In R. v. Bissonnette, the Court noted the following about rehabilitation:[11]
Lastly, the objective of rehabilitation is designed to reform offenders with a view to their reintegration into society so that they can become law‑abiding citizens. This penological objective presupposes that offenders are capable of gaining control over their lives and improving themselves, which ultimately leads to a better protection of society. M. Manning and P. Sankoff note that rehabilitation “is probably the most economical in the long run and the most humanitarian objective of punishment” (Manning, Mewett & Sankoff: Criminal Law (5th ed. 2015), at ¶1.155). Along the same lines, I would reiterate my comment in R. v. Lacasse, 2015 SCC 64, [2015] 3 S.C.R. 1089, that “[r]ehabilitation is one of the fundamental moral values that distinguish Canadian society from the societies of many other nations in the world” (para. 4).

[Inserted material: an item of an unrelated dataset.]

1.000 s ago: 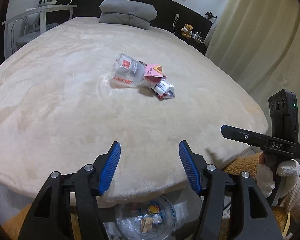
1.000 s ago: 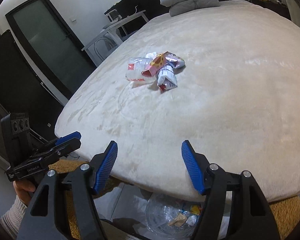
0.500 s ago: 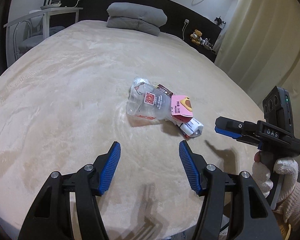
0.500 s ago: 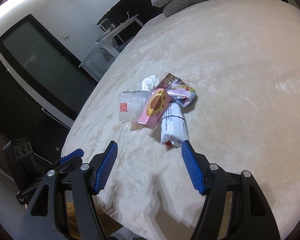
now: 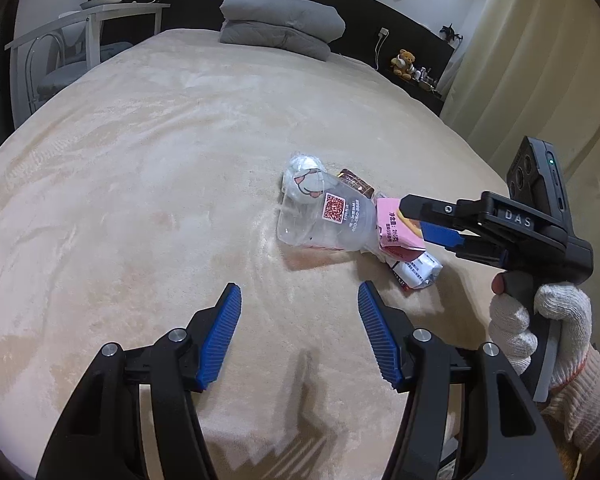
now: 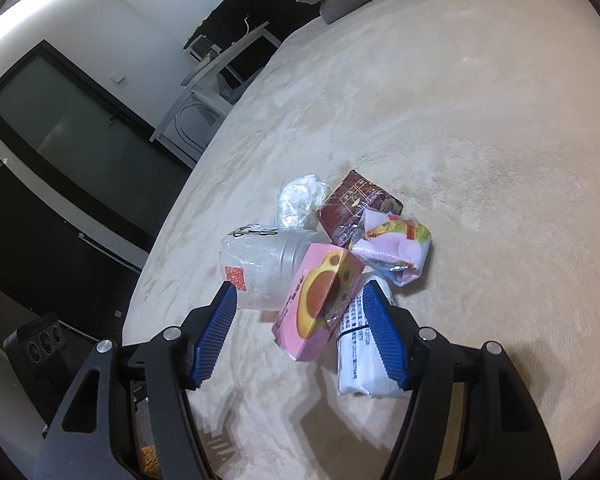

Thus, where there is strong community support expressed through character references, Gladue reports, or court support workers and a release plan, the need to assign a probation officer to oversee the rehabilitative attempts should be less necessary.
In conclusion, there are instances where unnecessary and often counterproductive lengthy terms of probation are imposed in an attempt to focus on rehabilitation. Section 718.2(e) not only justifies the need for a different approach for Indigenous people, but also demands it. That different approach is found in the empowerment and trust of community-based organizations.
[1] [2021] S.C.J. No. 46, 2021 SCC 46 at para. 45 (S.C.C.).
[2] See also, R. v. Gladue, [1999] 1 S.C.R. 688, [1999] S.C.J. No. 19 at para. 57 (S.C.C.) and R. v. Proulx, [2000] 1 S.C.R. 61, 2000 SCC 5 at paras. 16-20 (S.C.C.).
[3] R. v. Proulx, [2000] 1 S.C.R. 61, 2000 SCC 5 at para. 8 (S.C.C.).
[4] R v. Wells, [2000] 1 S.C.R. 207, 2000 SCC 10 at para. 38 (S.C.C.).
[5] The Honourable John McKay, Chair, Indigenous People in the Federal Correctional System: Report of the Standing Committee on Public Safety and National Security(House of Commons, June 2018, 1st Sess., 42nd Parl.) at footnote 88: SECU, Savannah Gentile (Director, Advocacy and Legal Issues, Canadian Association of Elizabeth Fry Societies) (November 23, 2017), online: https://www.ourcommons.ca/DocumentViewer/en/42-1/SECU/meeting-86/evidence.
[6] [2020] S.C.J. No. 14, 2000 SCC 14 (S.C.C.).
[7] R. v. Zora, [2020] S.C.J. No. 14, 2000 SCC 14 at para. 26 (S.C.C.).
[8] R. v. Gladue, [1999] 1 S.C.R. 688, [1999] S.C.J. No. 19 at para. 33 (S.C.C.).
[9] R. v. Sharma, [2022] S.C.J. No. 39, 2022 SCC 39 at para. 247 (S.C.C.).
[10] R. v. Zora, [2020] S.C.J. No. 14, 2000 SCC 14 at para. 79 (S.C.C.).
[11] [2022] S.C.J. No. 23, 2022 SCC 23 at para. 48 (S.C.C.).